_TASK TO CARRY OUT_
Could you write out the listing below exactly as it stands, leaving out the pictures?

---*---

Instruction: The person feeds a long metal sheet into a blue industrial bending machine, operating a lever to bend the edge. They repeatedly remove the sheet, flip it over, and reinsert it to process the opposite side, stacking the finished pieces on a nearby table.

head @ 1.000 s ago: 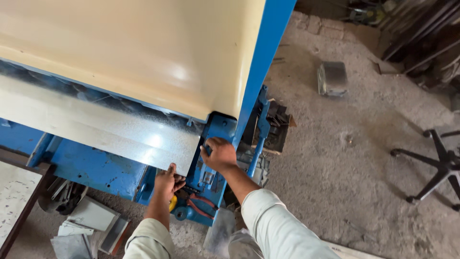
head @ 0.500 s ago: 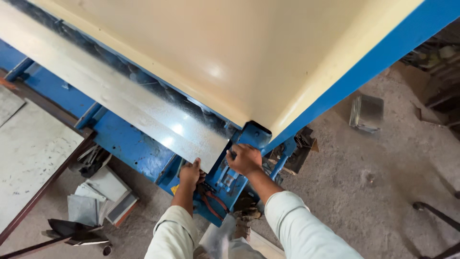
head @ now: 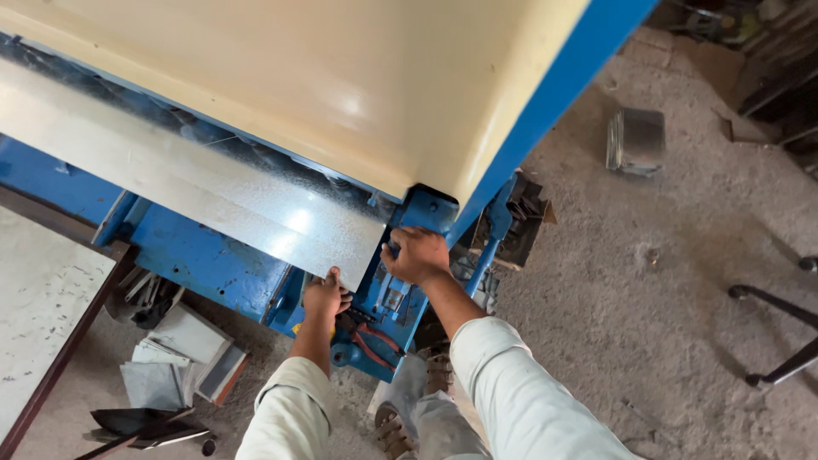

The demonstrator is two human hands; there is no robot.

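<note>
The metal sheet (head: pixel 196 192) runs off the left edge. The left hand's (head: pixel 325 297) fingertips hide under its corner. The right hand (head: pixel 417 255) covers whatever it grips on the blue machine (head: pixel 204 255).

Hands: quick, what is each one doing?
Left hand: fingers curled on the metal sheet's near edge.
Right hand: closed on the blue machine's end bracket.
</note>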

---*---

_SOLUTION TO THE PROBLEM_
Instruction: The person feeds a long metal sheet into a blue industrial bending machine, operating a lever to bend the edge. They repeatedly remove the sheet, flip it over, and reinsert it to process the opposite side, stacking the finished pieces on a nearby table.

head @ 1.000 s ago: 
head @ 0.500 s ago: 
head @ now: 

The demonstrator is two human hands; there is no robot.

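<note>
The metal sheet (head: pixel 196 192) runs off the left edge. The left hand's (head: pixel 325 297) fingertips hide under its corner. The right hand (head: pixel 417 255) covers whatever it grips on the blue machine (head: pixel 204 255).

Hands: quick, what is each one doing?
Left hand: fingers curled on the metal sheet's near edge.
Right hand: closed on the blue machine's end bracket.
</note>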

The exercise is finished and nothing remains.